La suite, on la connaît : une escalade de tensions, garnies d’attaques ad hominem entre les présidents Joe Biden et Vladimir Poutine. Récemment, lors d’une des premières interviews données depuis sa prise de fonction en tant que chef d’État, Biden a qualifié son homologue russe de “tueur”, l’accusant fermement d’ avoir interférer dans les processus électoraux américains. Depuis début mars, l’administration Biden fait publiquement savoir que la Russie devra payer. Le New York Times avait déjà annoncé, le 23 février, que la Maison Blanche préparait une réponse aux actions de la Russie, ligne défendue par Anne Neuberger, la nouvelle conseillère à la sécurité nationale pour les cybermenaces et les menaces émergentes. Une réponse qui ne serait “pas simplement des sanctions” selon Jake Sullivan, conseiller pour la sécurité nationale.
Des piratages et interférences russes répétées aux États-Unis
La campagne de propagande orchestrée par la Russie au profit de Donald Trump en 2016 a été démontrée à travers des rapports officiels. En revanche, le doute planait encore sur le rôle qu’avait joué le pays lors des dernières élections de novembre 2020 opposant le président sortant à Joe Biden. Un rapport de 15 pages, publié mi-mars par le Bureau du directeur du Renseignement national, clarifie les zones d’ombres. Y sont rapportés les agissements de Vladimir Poutine, qui, entre autres, aurait eu un rôle de supervision et de gestion dans le recrutement de figures politiques américaines par des personnalités ukrainiennes, afin de salir l’image du fils de Joe Biden, et d’entacher sa campagne.

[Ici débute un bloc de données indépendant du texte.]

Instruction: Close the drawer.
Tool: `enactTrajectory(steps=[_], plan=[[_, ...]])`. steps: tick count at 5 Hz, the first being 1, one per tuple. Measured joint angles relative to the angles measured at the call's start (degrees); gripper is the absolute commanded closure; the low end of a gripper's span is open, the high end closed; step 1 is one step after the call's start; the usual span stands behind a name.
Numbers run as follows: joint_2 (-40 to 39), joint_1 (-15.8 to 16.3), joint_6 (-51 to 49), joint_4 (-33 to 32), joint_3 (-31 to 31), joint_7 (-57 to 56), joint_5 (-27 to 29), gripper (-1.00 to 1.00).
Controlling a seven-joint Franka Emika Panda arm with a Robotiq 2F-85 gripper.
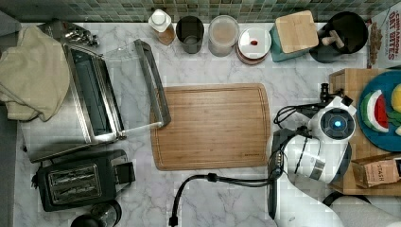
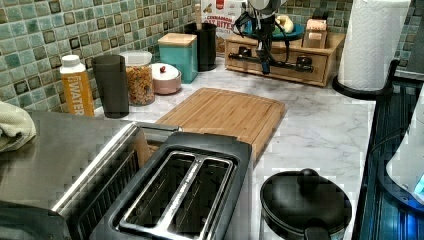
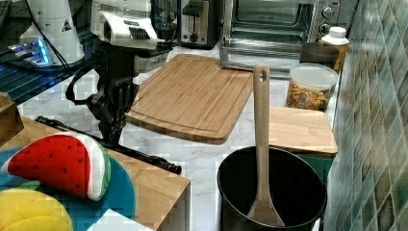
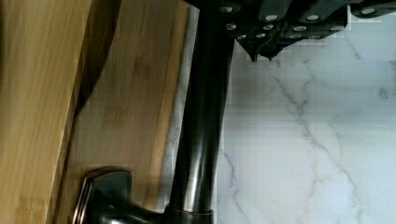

Entre espionnage, propagande, guerre de l’information et sabotage industriel, les hackers des agences russes ont frappé à de nombreuses occasions, ces dernières années. En juillet cette année, le FBI a publié une enquête relatant comment un groupe de hackers bien connu et affilié au GRU, l’APT28 (ou Fancy Bear), avait ciblé de grandes compagnies américaines pendant près de trois ans. De décembre 2018 à mai 2020, les hackers du GRU auraient mené une campagne de piratage, afin de récolter des informations sur des organisations et des agences fédérales et gouvernementales. C’est la même agence, le GRU, qui serait responsable de l’empoisonnement de Skripal ou du piratage des mails du Comité national démocrate (DNC) aux États-Unis, avant de de les diffuser via les sites Guccifer 2.0, DCLeaks, et WikiLeaks. Dans le livre d’Alexander Klimburg The Darkening Web : The War for Cyberspace, on peut lire : “S’appuyant sur une tradition de longue date en matière de prise de risque, d’agression et d’interventions secrètes, le GRU a réalisé de nombreuses actions pour exprimer avec force leur cyber-pouvoir”. Or, le GRU n’est pas seul à opérer, et c’est ce qui fait de la Russie un État aux outils redoutables. Le SVR (services des renseignements extérieurs) ou encore le FSB (service fédéral de sécurité), sont également auteurs présumés de cyberattaques. Le FSB, également organe de surveillance intérieure qui possède des hackers connus sous le nom de Cosy Bear, ou APT29, était entré dans les serveurs du parti démocrate quelques mois avant ses rivales d’APT28.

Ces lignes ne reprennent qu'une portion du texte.